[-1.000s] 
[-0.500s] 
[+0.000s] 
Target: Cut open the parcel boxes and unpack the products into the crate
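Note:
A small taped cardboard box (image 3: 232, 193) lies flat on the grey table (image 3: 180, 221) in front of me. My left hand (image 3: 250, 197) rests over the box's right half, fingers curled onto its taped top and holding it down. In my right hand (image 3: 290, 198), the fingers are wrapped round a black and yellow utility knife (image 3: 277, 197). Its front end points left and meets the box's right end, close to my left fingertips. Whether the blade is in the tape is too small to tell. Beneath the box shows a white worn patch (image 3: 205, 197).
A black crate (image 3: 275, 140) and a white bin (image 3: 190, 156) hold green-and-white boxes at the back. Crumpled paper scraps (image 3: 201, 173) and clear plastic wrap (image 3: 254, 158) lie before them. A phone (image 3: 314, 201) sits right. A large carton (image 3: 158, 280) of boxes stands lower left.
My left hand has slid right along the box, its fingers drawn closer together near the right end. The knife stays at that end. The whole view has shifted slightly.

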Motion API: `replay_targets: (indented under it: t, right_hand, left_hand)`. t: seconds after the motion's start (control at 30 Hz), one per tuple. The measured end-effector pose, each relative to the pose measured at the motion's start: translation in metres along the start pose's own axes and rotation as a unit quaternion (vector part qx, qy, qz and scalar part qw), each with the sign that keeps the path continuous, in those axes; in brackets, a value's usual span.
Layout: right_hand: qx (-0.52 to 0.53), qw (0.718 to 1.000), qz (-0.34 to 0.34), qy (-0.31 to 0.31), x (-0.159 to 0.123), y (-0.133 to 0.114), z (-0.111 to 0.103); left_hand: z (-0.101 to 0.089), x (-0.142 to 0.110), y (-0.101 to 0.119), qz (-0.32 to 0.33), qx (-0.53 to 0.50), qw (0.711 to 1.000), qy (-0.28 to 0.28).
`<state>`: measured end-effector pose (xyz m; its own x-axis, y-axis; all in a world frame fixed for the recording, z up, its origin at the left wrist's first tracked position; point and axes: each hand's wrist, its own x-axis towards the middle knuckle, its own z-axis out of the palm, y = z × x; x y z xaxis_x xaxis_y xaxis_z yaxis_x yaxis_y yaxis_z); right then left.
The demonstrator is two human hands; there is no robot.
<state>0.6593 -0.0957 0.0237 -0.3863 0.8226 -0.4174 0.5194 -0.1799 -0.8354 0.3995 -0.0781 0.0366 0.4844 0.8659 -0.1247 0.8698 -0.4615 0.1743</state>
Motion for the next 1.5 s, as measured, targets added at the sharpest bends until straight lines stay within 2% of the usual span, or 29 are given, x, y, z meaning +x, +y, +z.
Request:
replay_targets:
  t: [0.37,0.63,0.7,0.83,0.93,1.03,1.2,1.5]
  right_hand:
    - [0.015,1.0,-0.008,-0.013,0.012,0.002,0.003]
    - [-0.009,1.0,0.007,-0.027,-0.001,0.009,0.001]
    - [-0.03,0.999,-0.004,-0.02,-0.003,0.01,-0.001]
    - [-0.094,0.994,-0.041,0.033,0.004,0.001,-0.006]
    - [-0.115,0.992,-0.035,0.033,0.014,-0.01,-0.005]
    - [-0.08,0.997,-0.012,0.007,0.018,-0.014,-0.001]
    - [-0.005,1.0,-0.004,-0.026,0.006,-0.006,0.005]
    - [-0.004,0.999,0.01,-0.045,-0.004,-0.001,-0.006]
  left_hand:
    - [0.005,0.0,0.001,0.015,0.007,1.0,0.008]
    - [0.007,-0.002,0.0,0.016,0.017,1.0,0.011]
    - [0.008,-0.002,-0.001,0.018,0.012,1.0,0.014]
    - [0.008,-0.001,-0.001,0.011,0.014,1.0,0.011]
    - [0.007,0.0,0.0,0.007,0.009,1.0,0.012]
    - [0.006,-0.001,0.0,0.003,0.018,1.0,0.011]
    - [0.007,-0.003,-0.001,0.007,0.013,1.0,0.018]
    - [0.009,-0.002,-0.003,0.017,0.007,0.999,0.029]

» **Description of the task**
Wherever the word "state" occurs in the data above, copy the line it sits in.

» **Response**
`<state>`: measured end-effector pose (xyz m; its own x-axis, y-axis; all in a world frame fixed for the recording, z up, its origin at the left wrist's first tracked position; point and axes: each hand's wrist, its own x-axis towards the middle knuckle, its own z-axis out of the palm, y = z × x; x y z xaxis_x xaxis_y xaxis_z yaxis_x yaxis_y yaxis_z); right then left.
<state>0.6593 -0.0957 0.0237 -0.3863 0.8226 -0.4174 0.5194 -0.1799 -0.8354 0.3995 -0.0781 0.0366 0.4844 0.8659 -0.1247 0.8698 -0.4615 0.1743</state>

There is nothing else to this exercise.